→ **BRIEF**: Wherever a line in the material contains the word "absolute", copy that line.

BEGIN DATA PROVIDED

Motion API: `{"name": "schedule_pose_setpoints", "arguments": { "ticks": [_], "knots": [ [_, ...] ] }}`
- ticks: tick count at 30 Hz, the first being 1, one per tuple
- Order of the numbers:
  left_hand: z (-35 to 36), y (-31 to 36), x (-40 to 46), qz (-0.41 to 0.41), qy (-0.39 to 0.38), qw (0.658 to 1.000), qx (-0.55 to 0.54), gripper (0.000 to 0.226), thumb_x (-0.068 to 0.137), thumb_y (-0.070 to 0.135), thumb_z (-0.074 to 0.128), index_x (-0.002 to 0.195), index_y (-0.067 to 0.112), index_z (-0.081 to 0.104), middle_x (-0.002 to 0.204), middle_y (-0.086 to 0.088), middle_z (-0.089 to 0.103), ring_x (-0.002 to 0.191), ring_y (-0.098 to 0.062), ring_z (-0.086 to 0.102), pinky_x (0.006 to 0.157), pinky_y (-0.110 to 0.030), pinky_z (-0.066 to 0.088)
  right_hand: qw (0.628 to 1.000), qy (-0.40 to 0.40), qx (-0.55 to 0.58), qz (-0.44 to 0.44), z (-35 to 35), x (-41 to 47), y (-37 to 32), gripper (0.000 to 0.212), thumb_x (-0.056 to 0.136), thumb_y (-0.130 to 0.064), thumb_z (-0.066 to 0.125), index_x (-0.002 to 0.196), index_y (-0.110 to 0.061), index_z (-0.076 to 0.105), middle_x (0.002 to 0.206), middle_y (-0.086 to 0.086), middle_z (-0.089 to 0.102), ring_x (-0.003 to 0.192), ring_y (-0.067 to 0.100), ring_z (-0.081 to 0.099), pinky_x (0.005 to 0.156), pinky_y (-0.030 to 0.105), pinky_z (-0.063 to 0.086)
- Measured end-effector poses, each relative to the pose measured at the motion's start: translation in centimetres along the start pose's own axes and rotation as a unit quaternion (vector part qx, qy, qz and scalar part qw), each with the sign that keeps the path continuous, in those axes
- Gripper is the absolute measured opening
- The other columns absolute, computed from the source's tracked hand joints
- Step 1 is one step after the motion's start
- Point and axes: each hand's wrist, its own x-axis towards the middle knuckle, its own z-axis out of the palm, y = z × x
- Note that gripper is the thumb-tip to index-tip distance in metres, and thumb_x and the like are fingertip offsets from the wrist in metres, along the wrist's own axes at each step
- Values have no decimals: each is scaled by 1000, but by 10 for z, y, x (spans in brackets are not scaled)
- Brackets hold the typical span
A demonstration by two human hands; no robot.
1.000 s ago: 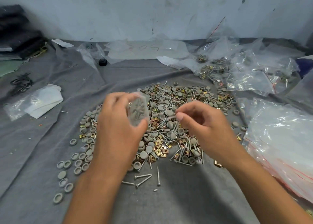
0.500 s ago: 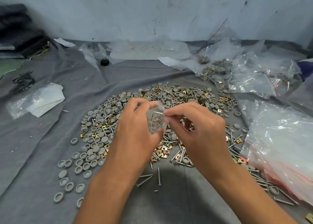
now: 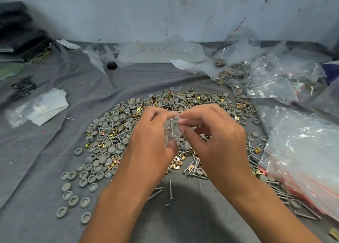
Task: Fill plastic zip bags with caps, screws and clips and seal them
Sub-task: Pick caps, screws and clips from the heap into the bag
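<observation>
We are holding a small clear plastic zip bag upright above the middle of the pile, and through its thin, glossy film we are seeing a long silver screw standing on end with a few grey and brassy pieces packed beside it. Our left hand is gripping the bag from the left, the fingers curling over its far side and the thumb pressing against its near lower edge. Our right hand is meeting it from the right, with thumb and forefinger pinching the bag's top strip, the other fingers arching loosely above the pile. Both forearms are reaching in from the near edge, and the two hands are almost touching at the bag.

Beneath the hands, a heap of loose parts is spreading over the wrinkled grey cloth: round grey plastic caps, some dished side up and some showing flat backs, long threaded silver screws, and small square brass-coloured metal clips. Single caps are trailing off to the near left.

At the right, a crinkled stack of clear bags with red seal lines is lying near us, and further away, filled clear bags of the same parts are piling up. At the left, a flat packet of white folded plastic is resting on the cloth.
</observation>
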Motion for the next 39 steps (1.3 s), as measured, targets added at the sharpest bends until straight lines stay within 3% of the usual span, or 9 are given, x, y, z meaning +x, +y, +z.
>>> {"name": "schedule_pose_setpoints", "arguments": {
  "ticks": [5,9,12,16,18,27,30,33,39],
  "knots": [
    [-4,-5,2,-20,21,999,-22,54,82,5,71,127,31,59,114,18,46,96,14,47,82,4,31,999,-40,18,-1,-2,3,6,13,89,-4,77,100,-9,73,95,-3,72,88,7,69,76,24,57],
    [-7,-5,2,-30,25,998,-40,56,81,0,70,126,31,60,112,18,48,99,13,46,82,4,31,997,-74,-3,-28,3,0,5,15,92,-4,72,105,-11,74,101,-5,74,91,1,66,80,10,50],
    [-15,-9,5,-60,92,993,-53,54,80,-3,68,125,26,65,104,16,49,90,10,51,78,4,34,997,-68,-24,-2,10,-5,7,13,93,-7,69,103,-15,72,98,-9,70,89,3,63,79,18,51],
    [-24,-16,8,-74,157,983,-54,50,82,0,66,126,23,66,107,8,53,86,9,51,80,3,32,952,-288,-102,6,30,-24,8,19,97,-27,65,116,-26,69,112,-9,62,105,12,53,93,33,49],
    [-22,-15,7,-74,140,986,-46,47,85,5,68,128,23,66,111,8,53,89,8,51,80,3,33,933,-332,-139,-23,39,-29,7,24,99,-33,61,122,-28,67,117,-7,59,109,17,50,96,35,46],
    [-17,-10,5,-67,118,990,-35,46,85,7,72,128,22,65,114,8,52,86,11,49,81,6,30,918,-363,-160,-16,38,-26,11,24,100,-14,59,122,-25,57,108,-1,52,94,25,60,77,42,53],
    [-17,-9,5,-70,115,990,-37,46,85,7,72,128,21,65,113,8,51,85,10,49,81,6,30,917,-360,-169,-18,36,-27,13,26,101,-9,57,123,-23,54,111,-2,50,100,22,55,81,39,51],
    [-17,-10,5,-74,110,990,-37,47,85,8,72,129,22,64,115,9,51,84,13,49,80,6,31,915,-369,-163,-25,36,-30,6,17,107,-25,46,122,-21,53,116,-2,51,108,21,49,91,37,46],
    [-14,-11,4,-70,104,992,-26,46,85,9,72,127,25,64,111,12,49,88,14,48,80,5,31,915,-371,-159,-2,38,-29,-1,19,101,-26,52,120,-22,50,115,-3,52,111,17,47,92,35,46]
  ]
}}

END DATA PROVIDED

→ **EXERCISE OUTPUT**:
- Gripper is the absolute measured opening
- The other columns absolute, computed from the source's tracked hand joints

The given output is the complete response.